- Try it -
Give back all of the data exactly, with every picture omitted.

- Opening Delimiter -

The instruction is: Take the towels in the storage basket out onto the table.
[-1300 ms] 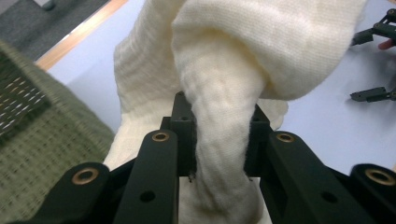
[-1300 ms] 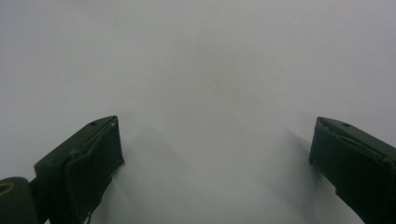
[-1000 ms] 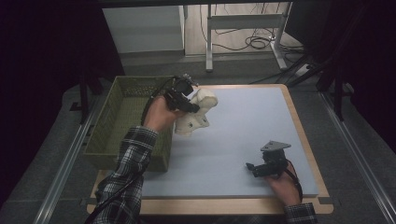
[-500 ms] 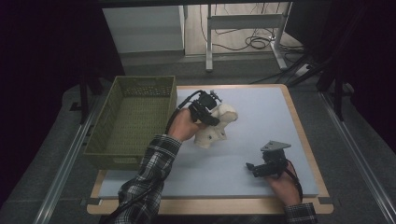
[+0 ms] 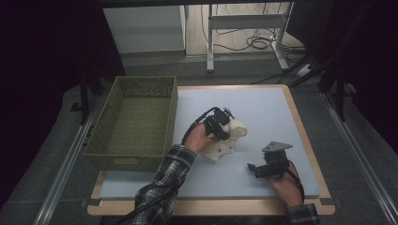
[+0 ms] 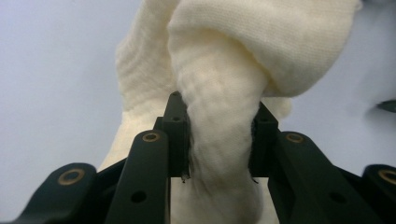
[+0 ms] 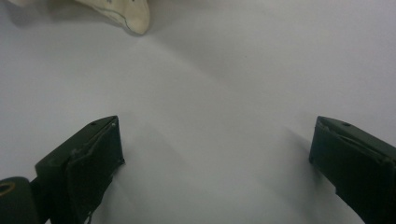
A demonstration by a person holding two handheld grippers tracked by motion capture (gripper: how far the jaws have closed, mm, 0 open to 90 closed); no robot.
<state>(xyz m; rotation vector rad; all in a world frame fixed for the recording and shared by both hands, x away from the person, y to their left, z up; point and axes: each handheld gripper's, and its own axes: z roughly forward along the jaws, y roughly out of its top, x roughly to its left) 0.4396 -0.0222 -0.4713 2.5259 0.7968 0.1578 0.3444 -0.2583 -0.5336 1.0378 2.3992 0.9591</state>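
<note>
We note the left gripper [image 6: 219, 140] clenched on a cream knitted garment [image 5: 224, 140] (jaws just easing apart, cloth between the pads) lying mid-mat [image 5: 263, 108], beside the green basket [image 5: 133, 124]. Right gripper [image 5: 252, 168] rests released nearby.

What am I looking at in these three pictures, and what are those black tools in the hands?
A person sits at a table and works with a hand-held two-jaw tool in each hand. The high view looks down from above. Each of the other two pictures comes from a camera on one tool, looking along its black jaws.

On the pale blue mat lies a cream knitted cloth, and beside it stands an olive-green woven basket.

The left gripper has a fold of the cream cloth between its pads; its jaws have just been opening a little. The right gripper rests open above bare mat, holding nothing.
</note>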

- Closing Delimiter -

- Answer area -
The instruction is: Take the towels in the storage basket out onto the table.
[-1300 ms] 
[-1300 ms] 
[-1000 ms] 
[-500 ms] 
[+0 ms] 
[+0 ms] 
[+0 ms] 
A demonstration by a person holding two handheld grippers tracked by motion capture (gripper: how far the jaws have closed, mm, 0 open to 90 closed); no robot.
<state>(xyz m; rotation vector rad; all in a world frame fixed for the recording and shared by both hands, x away from the person, y to their left, z up; point and axes: each handheld gripper's, and its own axes: z roughly forward along the jaws, y roughly out of its top, x roughly to its left) 0.4396 -0.0222 -0.4713 2.5259 0.7968 0.1578 0.3444 -0.2583 -0.5336 1.0378 2.3992 0.9591</state>
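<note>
We note the left gripper [image 6: 219, 140] clenched on a cream knitted garment [image 5: 224, 140] (jaws just easing apart, cloth between the pads) lying mid-mat [image 5: 263, 108], beside the green basket [image 5: 133, 124]. Right gripper [image 5: 252, 168] rests released nearby.

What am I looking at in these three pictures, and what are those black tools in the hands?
A person sits at a table and works with a hand-held two-jaw tool in each hand. The high view looks down from above. Each of the other two pictures comes from a camera on one tool, looking along its black jaws.

On the pale blue mat lies a cream knitted cloth, and beside it stands an olive-green woven basket.

The left gripper has a fold of the cream cloth between its pads; its jaws have just been opening a little. The right gripper rests open above bare mat, holding nothing.
</note>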

The answer requires nothing more.